§ Exercise requirements:
Start at the line below containing "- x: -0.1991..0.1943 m" and stop at the line containing "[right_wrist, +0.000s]". Repeat every line of that stretch exactly, and nothing outside it.
════
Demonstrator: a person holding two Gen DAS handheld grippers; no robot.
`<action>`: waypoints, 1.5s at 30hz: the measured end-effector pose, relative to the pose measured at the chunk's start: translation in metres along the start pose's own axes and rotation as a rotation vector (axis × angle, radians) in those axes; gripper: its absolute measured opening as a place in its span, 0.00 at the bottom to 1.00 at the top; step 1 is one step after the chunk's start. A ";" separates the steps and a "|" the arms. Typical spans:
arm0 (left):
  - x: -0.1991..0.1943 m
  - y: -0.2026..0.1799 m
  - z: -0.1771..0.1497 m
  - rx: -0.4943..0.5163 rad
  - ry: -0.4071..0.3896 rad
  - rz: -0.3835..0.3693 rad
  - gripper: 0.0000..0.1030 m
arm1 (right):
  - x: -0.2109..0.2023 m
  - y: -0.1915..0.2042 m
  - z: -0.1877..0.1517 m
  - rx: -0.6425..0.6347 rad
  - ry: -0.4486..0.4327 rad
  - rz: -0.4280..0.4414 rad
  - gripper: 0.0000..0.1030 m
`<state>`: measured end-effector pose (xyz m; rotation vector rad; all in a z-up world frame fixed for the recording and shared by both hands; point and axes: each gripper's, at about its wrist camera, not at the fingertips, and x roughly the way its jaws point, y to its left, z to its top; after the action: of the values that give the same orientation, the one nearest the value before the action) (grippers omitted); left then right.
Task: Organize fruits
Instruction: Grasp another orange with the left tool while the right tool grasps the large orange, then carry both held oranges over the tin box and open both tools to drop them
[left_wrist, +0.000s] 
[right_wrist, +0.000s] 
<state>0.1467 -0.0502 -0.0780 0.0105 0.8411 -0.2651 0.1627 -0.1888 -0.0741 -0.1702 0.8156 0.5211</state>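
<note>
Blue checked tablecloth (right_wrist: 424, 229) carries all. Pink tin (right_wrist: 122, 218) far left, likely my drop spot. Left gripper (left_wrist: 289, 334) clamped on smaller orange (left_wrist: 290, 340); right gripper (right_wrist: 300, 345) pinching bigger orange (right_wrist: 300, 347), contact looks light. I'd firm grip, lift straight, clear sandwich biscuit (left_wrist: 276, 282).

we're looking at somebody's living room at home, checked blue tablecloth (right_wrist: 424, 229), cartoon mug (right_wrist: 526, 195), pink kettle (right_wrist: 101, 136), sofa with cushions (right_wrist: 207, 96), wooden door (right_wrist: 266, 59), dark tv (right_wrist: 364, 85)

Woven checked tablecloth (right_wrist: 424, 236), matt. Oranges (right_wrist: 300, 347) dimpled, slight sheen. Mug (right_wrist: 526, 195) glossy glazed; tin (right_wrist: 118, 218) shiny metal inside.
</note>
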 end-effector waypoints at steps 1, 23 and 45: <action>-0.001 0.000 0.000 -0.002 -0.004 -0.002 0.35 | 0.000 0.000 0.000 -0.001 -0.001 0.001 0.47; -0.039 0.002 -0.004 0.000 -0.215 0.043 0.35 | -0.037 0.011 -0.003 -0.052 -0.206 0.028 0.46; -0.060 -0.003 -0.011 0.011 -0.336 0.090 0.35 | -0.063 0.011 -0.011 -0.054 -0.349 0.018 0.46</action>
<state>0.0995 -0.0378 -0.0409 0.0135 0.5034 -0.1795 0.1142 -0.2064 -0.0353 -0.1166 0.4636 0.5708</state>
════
§ Solution:
  - x: -0.1991..0.1943 m
  - y: -0.2026..0.1799 m
  - z: -0.1771..0.1497 m
  - rx: -0.4943..0.5163 rad
  - ry: -0.4071..0.3896 rad
  - rz: -0.3835..0.3693 rad
  - gripper: 0.0000..0.1030 m
arm1 (right):
  - x: -0.2109..0.2023 m
  - y: -0.1915..0.2042 m
  - z: -0.1877..0.1517 m
  - rx: -0.6425..0.6347 rad
  - ry: -0.4486..0.4327 rad
  - rz: -0.4280..0.4414 rad
  - gripper: 0.0000..0.1030 m
`<state>`: measured end-effector pose (xyz m; rotation vector rad; all in a z-up world frame fixed for the recording and shared by both hands; point and axes: each gripper's, at about its wrist camera, not at the fingertips, and x roughly the way its jaws point, y to its left, z to its top; after the action: of the values that give the same orientation, the one nearest the value before the action) (grippers omitted); left then right.
Task: Organize fruits
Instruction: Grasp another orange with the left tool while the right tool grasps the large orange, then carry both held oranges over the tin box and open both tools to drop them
[left_wrist, +0.000s] 
[right_wrist, +0.000s] 

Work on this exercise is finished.